Seung-Eun Kim

I am a Postdoctoral Fellow in the Department of Linguistics at Northwestern University. I am working with Dr. Matt Goldrick and Dr. Ann Bradlow on the NSF projects titled "Enhancing research on speech and deep learning through holistic acoustic analysis" and "Talker-specific, language-specific, and language-general characteristics of first-language and second-language speech."

I received my Ph.D. from the Department of Linguistics at Cornell University in December 2022 and was advised by Dr. Sam Tilsen. I received my B.A. and M.A. from the Department of English Language & Literature at Yonsei University, South Korea.

contact: seungeun.kim@northwestern.edu

Research

I am interested in how speakers formulate and produce multi-phrase utterances and how listeners recognize them. During my Ph.D., I conducted research on speech planning and production, examining how articulatory movements and acoustic signals vary in relation to syntactic and prosodic structure. In my ongoing postdoctoral research, I am investigating intelligibility of connected speech, especially that produced by bilingual speakers. I utilize both experimental and computational methods in my research.

Below is a summary of some of my past and current projects. If you click on each figure, you will be directed to the most relevant publication (except for the ones that are under review). Please check out my CV for a full list of publications and presentations, and feel free to email me for any pdfs or slides/posters.

Predicting relative intelligibility of second-language (L2) talkers using self-supervised representations

In this study, we modeled relative speech intelligibility of over 100 L2 English talkers, using a self-supervised learning model. For each recording, we obtained representations from a self-supervised model, which formed a trajectory in the perceptual similarity space. We found that the average distance of the trajectories of an L2 talker from the L1 talker group correlates with their intelligibility assessed by human L1 listeners. Notably, the distance measure predicted the relative intelligibility of L2 talkers more robustly than traditional acoustic-phonetic cues (e.g., speech rate, mean pitch). This study emphasizes the importance of holistic assessment of speech in modeling speech intelligibility.

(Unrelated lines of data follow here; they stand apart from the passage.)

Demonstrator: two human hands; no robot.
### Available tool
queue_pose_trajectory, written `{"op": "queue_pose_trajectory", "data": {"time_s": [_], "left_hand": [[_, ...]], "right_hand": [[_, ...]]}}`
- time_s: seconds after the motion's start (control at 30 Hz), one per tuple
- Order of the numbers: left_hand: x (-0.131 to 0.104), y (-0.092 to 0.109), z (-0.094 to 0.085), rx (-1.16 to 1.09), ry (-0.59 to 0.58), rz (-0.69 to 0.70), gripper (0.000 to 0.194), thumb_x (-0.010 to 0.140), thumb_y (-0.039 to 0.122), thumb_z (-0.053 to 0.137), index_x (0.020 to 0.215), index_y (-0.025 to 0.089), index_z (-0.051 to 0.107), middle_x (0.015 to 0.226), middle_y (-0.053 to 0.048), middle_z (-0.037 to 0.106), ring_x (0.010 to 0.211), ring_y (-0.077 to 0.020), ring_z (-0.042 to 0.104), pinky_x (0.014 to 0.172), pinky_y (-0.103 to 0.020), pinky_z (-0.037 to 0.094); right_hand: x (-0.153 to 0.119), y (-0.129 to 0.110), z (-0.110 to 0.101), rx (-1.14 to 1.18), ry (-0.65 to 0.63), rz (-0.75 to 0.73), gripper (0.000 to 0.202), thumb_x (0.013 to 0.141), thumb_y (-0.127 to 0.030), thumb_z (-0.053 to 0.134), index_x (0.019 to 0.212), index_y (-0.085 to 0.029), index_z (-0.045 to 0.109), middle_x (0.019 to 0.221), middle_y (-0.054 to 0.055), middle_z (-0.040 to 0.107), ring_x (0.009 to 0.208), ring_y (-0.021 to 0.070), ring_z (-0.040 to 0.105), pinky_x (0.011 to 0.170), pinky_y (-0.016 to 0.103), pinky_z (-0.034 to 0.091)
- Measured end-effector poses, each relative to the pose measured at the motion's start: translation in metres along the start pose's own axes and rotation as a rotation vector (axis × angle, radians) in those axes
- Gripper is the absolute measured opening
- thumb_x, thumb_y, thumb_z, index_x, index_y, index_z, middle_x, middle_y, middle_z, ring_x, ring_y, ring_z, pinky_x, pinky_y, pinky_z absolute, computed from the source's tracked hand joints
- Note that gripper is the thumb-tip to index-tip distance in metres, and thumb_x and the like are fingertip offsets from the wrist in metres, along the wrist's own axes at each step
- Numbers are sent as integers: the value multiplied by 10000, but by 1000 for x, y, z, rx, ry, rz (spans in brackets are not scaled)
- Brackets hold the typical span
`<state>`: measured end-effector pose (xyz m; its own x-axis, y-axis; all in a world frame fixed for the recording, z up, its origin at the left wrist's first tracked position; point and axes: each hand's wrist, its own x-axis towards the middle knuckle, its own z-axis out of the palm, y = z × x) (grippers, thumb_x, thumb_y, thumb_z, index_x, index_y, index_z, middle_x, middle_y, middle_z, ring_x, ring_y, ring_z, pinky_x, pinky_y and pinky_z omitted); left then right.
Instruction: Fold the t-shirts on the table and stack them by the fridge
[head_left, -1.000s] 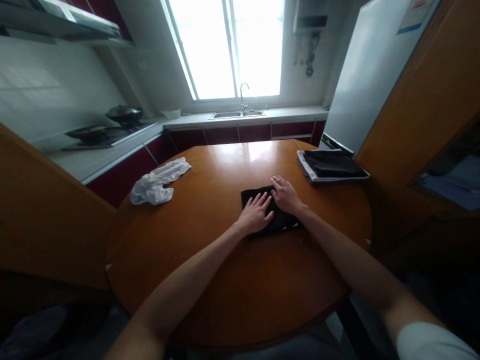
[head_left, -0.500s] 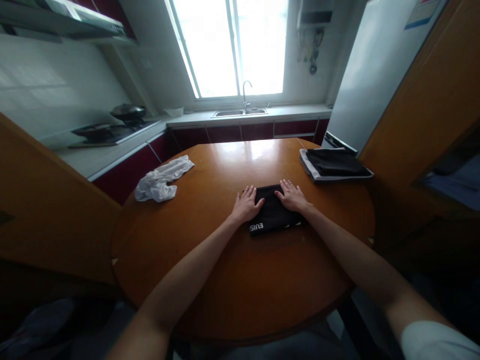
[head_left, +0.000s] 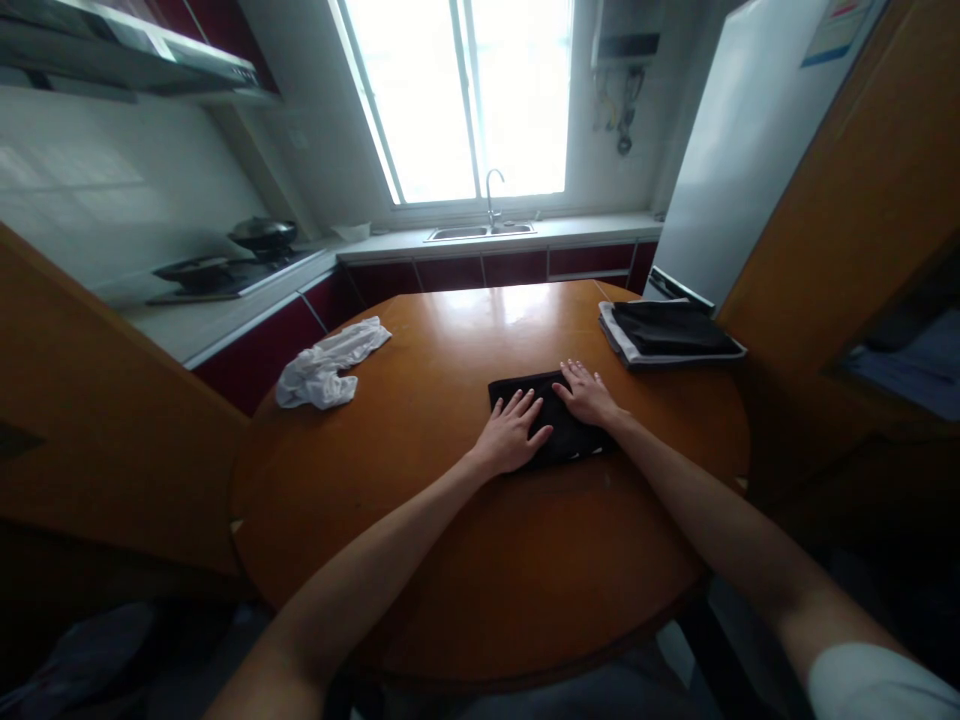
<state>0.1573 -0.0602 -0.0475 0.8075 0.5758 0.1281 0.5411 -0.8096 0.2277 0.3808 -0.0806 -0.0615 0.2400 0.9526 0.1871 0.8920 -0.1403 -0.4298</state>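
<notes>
A folded black garment (head_left: 564, 432) lies flat on the round wooden table (head_left: 420, 380) in front of me. My left hand (head_left: 512, 432) rests on its left part with fingers spread, hiding the white lettering near the front edge. On its far right corner lies my right hand (head_left: 587, 394), palm down with fingers apart. Neither hand grips the cloth. Small white marks show along the garment's near edge.
A crumpled white garment (head_left: 322, 368) is at the table's left side. Toward the right stands a stack of folded black, white and grey clothes (head_left: 675, 330). Beyond the table are a counter with a sink (head_left: 480, 231), a stove with pans (head_left: 225, 272) and a fridge (head_left: 757, 140).
My left hand has slid toward me and slightly right across the black garment, now covering the lettering. The right hand stays at the far right corner.
</notes>
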Motion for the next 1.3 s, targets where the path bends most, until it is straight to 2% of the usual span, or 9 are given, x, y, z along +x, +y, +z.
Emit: {"op": "queue_pose_trajectory", "data": {"time_s": [0.17,0.3,0.43,0.53,0.7,0.8,0.97,1.17,1.3], "left_hand": [[0,3,-8,-32,156,3,569,1030,510,398,1516,221,462,1636,-65,356,1544,-255,238,1262,-496,174],[0,9,-3,-19,144,61,529,1019,472,446,1491,241,497,1629,-55,372,1539,-248,253,1263,-492,178],[0,13,1,-18,30,106,537,1016,505,447,1501,279,490,1649,-44,326,1550,-265,218,1249,-529,205],[1,13,1,-16,17,105,542,1021,498,435,1515,278,474,1656,-43,310,1553,-267,206,1249,-532,205],[1,11,2,-21,15,103,529,1021,487,441,1509,286,483,1655,-40,310,1554,-265,204,1252,-531,196],[1,10,2,-20,19,107,529,1024,486,436,1509,283,482,1655,-42,313,1554,-266,203,1253,-528,195],[1,9,2,-21,19,111,532,1026,489,430,1510,273,482,1652,-49,320,1551,-273,212,1249,-534,202],[1,8,3,-29,27,96,504,1029,474,430,1494,293,500,1643,-37,342,1550,-258,218,1251,-534,201],[1,8,3,-48,37,97,486,1039,458,408,1481,285,514,1635,-32,361,1546,-253,234,1251,-528,212]], "right_hand": [[-1,19,-29,100,258,139,454,1003,-301,454,1349,-58,618,1365,208,637,1289,273,586,1099,357,417],[-8,25,-37,122,169,196,268,946,-267,546,1059,-143,755,1099,159,761,1032,274,712,888,321,513],[-14,17,-30,92,39,240,187,871,-334,672,856,-166,754,943,165,772,966,300,725,784,313,524],[-16,12,-29,64,25,274,236,797,-403,758,774,-169,732,871,172,760,936,330,724,739,332,525],[-16,11,-33,166,4,334,353,670,-412,852,519,-207,607,529,73,622,737,297,708,565,279,469],[-16,9,-33,301,1,371,352,617,-355,878,502,-208,580,463,25,552,629,236,666,484,239,412],[-17,2,-31,543,-90,400,232,676,-291,828,614,-149,655,567,21,641,541,146,596,445,202,376],[-13,-2,-36,611,-67,410,167,720,-232,776,627,-151,663,587,12,662,563,128,597,437,181,358],[-14,1,-43,696,-148,455,199,776,-297,760,661,-155,682,619,45,699,554,145,624,441,191,411]]}}
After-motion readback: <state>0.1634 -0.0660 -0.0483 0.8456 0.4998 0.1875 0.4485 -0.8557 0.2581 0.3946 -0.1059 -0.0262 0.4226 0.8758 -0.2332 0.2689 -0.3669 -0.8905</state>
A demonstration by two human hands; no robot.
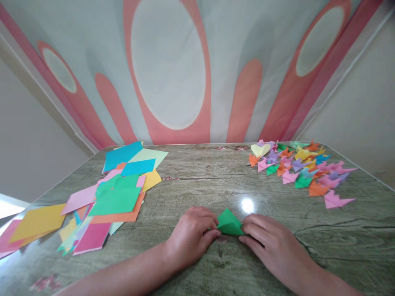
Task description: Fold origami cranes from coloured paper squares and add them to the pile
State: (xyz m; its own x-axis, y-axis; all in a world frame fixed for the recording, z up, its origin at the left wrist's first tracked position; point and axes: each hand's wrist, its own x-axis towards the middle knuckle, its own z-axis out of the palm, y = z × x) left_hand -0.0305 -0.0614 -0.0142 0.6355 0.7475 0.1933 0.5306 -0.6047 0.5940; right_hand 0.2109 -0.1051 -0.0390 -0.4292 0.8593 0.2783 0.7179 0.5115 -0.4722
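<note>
A small folded green paper (228, 223) with a pointed top lies at the table's front centre, between my two hands. My left hand (195, 230) pinches its left corner between thumb and fingers. On the other side, my right hand (268, 238) has its thumb and fingers closed on the right corner. The fingertips cover both ends of the paper.
Loose coloured sheets are spread on the left of the wooden table (191, 193), with a green sheet (117, 201) on top. Several small folded paper birds, among them a pink one (336, 200), stand at the back right. A patterned cloth (222, 102) hangs behind.
</note>
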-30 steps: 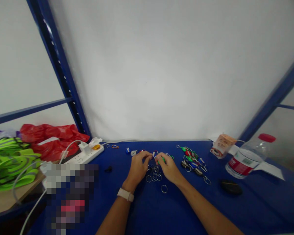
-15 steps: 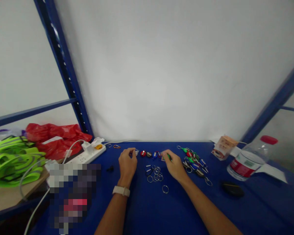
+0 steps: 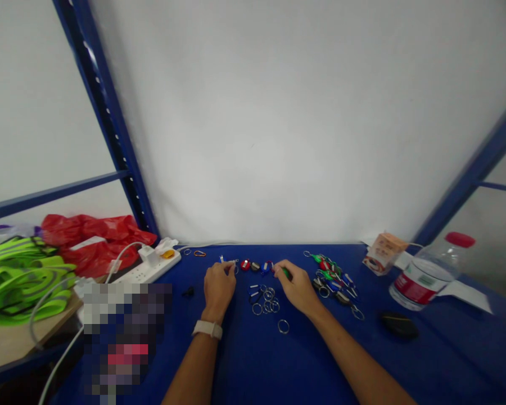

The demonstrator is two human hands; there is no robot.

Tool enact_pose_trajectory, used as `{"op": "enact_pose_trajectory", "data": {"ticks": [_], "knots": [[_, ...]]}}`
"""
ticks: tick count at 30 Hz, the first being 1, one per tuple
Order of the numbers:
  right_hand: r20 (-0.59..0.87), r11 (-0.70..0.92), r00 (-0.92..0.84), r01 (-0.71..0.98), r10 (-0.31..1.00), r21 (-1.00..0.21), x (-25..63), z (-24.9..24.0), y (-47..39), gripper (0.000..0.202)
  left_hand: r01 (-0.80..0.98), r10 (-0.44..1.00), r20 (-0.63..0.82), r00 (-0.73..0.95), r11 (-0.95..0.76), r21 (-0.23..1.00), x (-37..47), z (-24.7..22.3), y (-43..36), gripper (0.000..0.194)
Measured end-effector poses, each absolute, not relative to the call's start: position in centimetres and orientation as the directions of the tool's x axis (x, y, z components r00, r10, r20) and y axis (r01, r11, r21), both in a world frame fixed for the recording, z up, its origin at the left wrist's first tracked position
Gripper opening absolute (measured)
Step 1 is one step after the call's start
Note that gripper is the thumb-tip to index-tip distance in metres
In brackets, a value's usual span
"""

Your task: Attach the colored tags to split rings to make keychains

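The right hand (image 3: 294,284) has its fingers curled around a small green disc (image 3: 286,273), thumb and forefinger pinched together at its left edge, just beside a blue disc (image 3: 265,268) on the table. The left hand (image 3: 219,286) is bent, its thumb and fingertips at a small silvery clip (image 3: 236,266); whether they grip it or only touch it, I cannot tell. A blue tag (image 3: 222,259) lies just behind that hand.

Between the two hands, a red disc (image 3: 245,264) and a dark disc (image 3: 255,266) lie in a row with the blue one. Nearer the person is a cluster of metal rings (image 3: 271,306) with blue clips (image 3: 253,289) at its left, and a single ring (image 3: 283,327) sits apart in front.

Right of the right hand is a heap of key chains (image 3: 332,275), green, red, blue and dark. Farther right stand a paper box (image 3: 383,253) and a bottle (image 3: 421,278) with a red cap, behind a black case (image 3: 398,325). An orange clip (image 3: 199,253) and a power strip (image 3: 149,273) lie at the left.
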State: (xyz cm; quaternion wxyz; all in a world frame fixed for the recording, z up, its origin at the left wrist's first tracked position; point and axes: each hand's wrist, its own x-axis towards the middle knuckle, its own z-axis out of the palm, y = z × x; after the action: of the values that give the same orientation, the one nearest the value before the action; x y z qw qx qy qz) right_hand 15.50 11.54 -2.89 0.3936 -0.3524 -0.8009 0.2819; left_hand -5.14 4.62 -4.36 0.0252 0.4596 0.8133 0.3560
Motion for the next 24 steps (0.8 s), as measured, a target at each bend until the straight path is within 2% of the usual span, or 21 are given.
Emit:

Automatic recognition of L2 speech-in-noise

In this study, we compared four state-of-the-art Automatic Speech Recognition (ASR) systems (Google, HuBERT, wav2vec 2.0, whisper) and human listeners on word recognition accuracy of second-language (L2) speech embedded in noise. We found that one system, whisper, performed at levels similar to (or in some cases, better than) human listeners. However, the content of its responses diverged substantially from human responses, when speech was embedded in high levels of noise. This suggests that ASR could be utilized to predict human intelligibility but should be used with caution.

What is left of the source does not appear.